▸ **Exercise directions**
Please restate the data that follows word for word, with the pictures left out.

BEGIN Given material

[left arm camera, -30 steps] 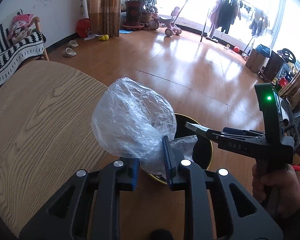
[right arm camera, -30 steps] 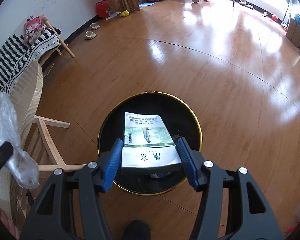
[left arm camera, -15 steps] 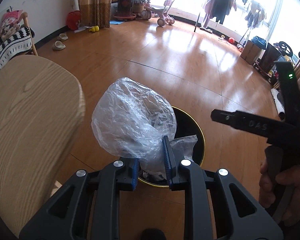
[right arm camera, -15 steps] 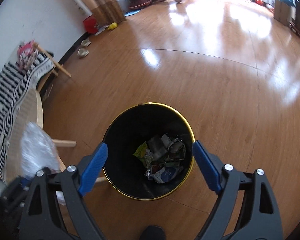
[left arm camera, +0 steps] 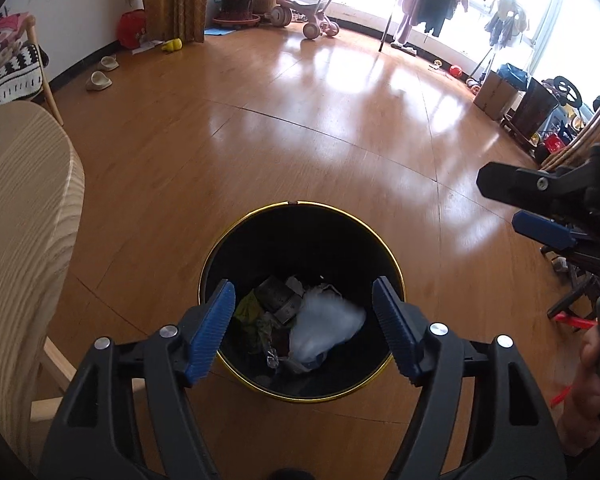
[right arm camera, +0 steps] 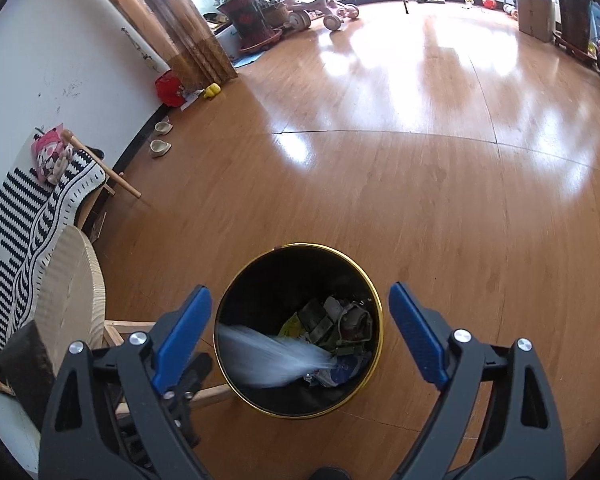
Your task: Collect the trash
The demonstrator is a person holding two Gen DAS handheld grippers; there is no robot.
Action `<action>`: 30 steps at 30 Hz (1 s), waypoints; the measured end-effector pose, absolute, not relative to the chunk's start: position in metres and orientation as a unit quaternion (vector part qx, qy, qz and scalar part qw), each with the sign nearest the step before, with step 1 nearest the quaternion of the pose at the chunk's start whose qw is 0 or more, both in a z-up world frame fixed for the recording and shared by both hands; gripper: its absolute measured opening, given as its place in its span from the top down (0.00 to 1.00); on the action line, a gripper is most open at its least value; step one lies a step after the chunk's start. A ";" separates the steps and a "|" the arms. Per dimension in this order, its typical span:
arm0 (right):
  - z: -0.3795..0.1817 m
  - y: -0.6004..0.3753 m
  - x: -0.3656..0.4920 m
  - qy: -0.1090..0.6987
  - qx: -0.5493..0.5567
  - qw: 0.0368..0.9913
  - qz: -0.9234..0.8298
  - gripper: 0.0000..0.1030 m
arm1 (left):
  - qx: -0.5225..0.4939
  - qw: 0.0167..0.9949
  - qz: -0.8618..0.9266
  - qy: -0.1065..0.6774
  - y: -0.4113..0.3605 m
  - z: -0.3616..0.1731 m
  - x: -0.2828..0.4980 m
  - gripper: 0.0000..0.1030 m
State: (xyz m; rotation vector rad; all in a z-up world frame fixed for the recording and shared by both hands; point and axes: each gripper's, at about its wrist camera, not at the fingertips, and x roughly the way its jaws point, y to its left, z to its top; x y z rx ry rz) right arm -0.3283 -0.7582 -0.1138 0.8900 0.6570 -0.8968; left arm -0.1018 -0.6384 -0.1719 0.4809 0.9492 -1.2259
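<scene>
Left gripper (left arm camera: 304, 330): jaws opening, nothing between them, hanging over the bin (left arm camera: 216, 256).
Right gripper (right arm camera: 300, 338): jaws opening, empty.
Plastic bag (left arm camera: 324, 330): lying inside bin, blurred.
Table edge (left arm camera: 74, 200): close beside bin.
Floor (left arm camera: 340, 128): lying open beyond the rim.

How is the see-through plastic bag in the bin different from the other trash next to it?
The plastic bag is pale, see-through and blurred, as if falling; the crumpled trash beside it is darker, green and grey, and sharp. The bag is one big puffy piece; the trash is many small bits. Both are inside the black bin.
</scene>
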 end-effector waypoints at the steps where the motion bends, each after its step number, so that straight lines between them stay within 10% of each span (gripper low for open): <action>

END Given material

▸ **Completed task**
[left arm camera, -30 steps] 
[right arm camera, -30 steps] 
[left arm camera, -15 steps] 
[right arm camera, -15 steps] 
[left arm camera, +0 steps] 
[right arm camera, +0 steps] 
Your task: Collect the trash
The demonstrator is a person holding two Gen DAS handheld grippers; there is no robot.
Action `<action>`: 30 steps at 30 Hz (1 s), waypoints; the measured end-effector pose, absolute, not relative to the chunk's start: position in metres and orientation as a unit quaternion (vector part qx, qy, qz and scalar part qw), each with the sign nearest the step before, with step 1 nearest the quaternion of the pose at the chunk's start whose qw is 0 or more, both in a z-up world frame fixed for the recording and shared by both hands; gripper: its absolute measured opening, given as its place in its span from the top down (0.00 to 1.00); on the action line, a gripper is most open at its least value; step one lies a step after the chunk's start. A ";" separates the steps and a "|" the arms. Per dimension in this order, its typical span:
arm0 (right):
  - z: -0.3795..0.1817 m
  - y: -0.6004..0.3753 m
  - x: -0.3656..0.4920 m
  - qy: -0.1090..0.6987
  - qx: -0.5493..0.5567
  - qw: 0.0368..0.9913
  - qz: -0.9234..0.8298
  - gripper: 0.0000..0.1030 m
arm1 (left):
  - qx: -0.5225..0.4939
  - qw: 0.0167..0.9949
  - qz: -0.8618..0.9266
  - qy: -0.1065..0.6774
  - y: -0.4113..0.3605 m
  - z: -0.3616..0.1731 m
  - x: -0.2828..0.4980 m
  - gripper: 0.0000..0.1030 m
State: (xyz m; rotation vector rad; all in a z-up world frame fixed for the recording and shared by both hands; point and axes: each gripper's, at about its wrist camera, not at the fingertips, and x roughly the way its jaws point, y to its left, z to its top; x y z rx ry rz) right arm -0.3283 -0.7582 -0.1138 0.8900 0.6570 -0.8968; left arm -0.1018 -0.6384 -0.1719 0.4809 0.9492 -1.2259
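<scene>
Left gripper (left arm camera: 304, 330): jaws opening, nothing between them, hanging over the bin (left arm camera: 216, 256).
Right gripper (right arm camera: 300, 338): jaws opening, empty.
Plastic bag (left arm camera: 324, 330): lying inside bin, blurred.
Table edge (left arm camera: 74, 200): close beside bin.
Floor (left arm camera: 340, 128): lying open beyond the rim.

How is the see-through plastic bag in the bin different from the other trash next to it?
The plastic bag is pale, see-through and blurred, as if falling; the crumpled trash beside it is darker, green and grey, and sharp. The bag is one big puffy piece; the trash is many small bits. Both are inside the black bin.
</scene>
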 end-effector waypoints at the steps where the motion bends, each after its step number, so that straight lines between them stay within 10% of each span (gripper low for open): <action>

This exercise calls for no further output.